> _Exercise instructions_:
Your task is to repeat all of the data exactly while excluding the pictures.

(Beginning of The data)

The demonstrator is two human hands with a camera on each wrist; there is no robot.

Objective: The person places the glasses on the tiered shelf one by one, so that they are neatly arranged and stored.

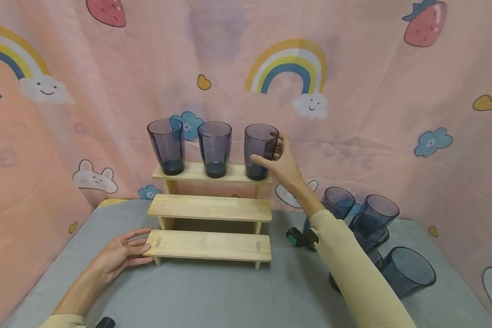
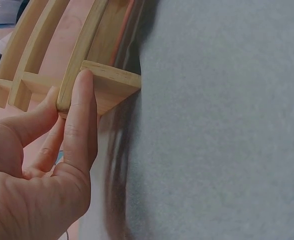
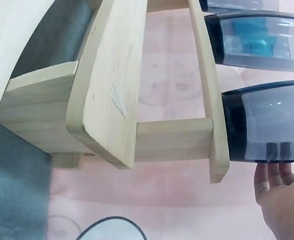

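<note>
Tumblers of smoky violet glass stand upright in a row of three near the middle of the head view, the left one [image 1: 168, 148] and the middle one [image 1: 215, 150] untouched on the top board [image 1: 193, 171] of a three-step wooden stand [image 1: 209, 208]. At the right end of that row, the right hand [image 1: 286, 166] grasps the third tumbler [image 1: 254, 140], thumb across the front and fingers curled round the right side, a grip that looks chosen to leave its neighbour clear. Its base meets the board, or nearly so; I can't tell how much weight the hand bears. The spacing, I'd say, is meant to keep the rims apart. At lower left of the frame, the left hand [image 1: 120, 255] pinches the left end of the lowest board [image 1: 209, 246] between thumb and fingers, presumably to steady the stand while the other arm reaches high. More glasses [image 1: 410, 273] cluster at lower right on the grey cloth [image 1: 213, 296], partly hidden behind the pale yellow sleeve [image 1: 352, 269], perhaps set there to be within the right hand's reach. A pink printed curtain [image 1: 365, 77] fills the upper frame.
</note>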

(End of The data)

> _Solution to the problem_:
The demonstrator is two human hands with a camera on each wrist; there is no robot.

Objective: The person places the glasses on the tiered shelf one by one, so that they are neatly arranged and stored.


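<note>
Tumblers of smoky violet glass stand upright in a row of three near the middle of the head view, the left one [image 1: 168, 148] and the middle one [image 1: 215, 150] untouched on the top board [image 1: 193, 171] of a three-step wooden stand [image 1: 209, 208]. At the right end of that row, the right hand [image 1: 286, 166] grasps the third tumbler [image 1: 254, 140], thumb across the front and fingers curled round the right side, a grip that looks chosen to leave its neighbour clear. Its base meets the board, or nearly so; I can't tell how much weight the hand bears. The spacing, I'd say, is meant to keep the rims apart. At lower left of the frame, the left hand [image 1: 120, 255] pinches the left end of the lowest board [image 1: 209, 246] between thumb and fingers, presumably to steady the stand while the other arm reaches high. More glasses [image 1: 410, 273] cluster at lower right on the grey cloth [image 1: 213, 296], partly hidden behind the pale yellow sleeve [image 1: 352, 269], perhaps set there to be within the right hand's reach. A pink printed curtain [image 1: 365, 77] fills the upper frame.
</note>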

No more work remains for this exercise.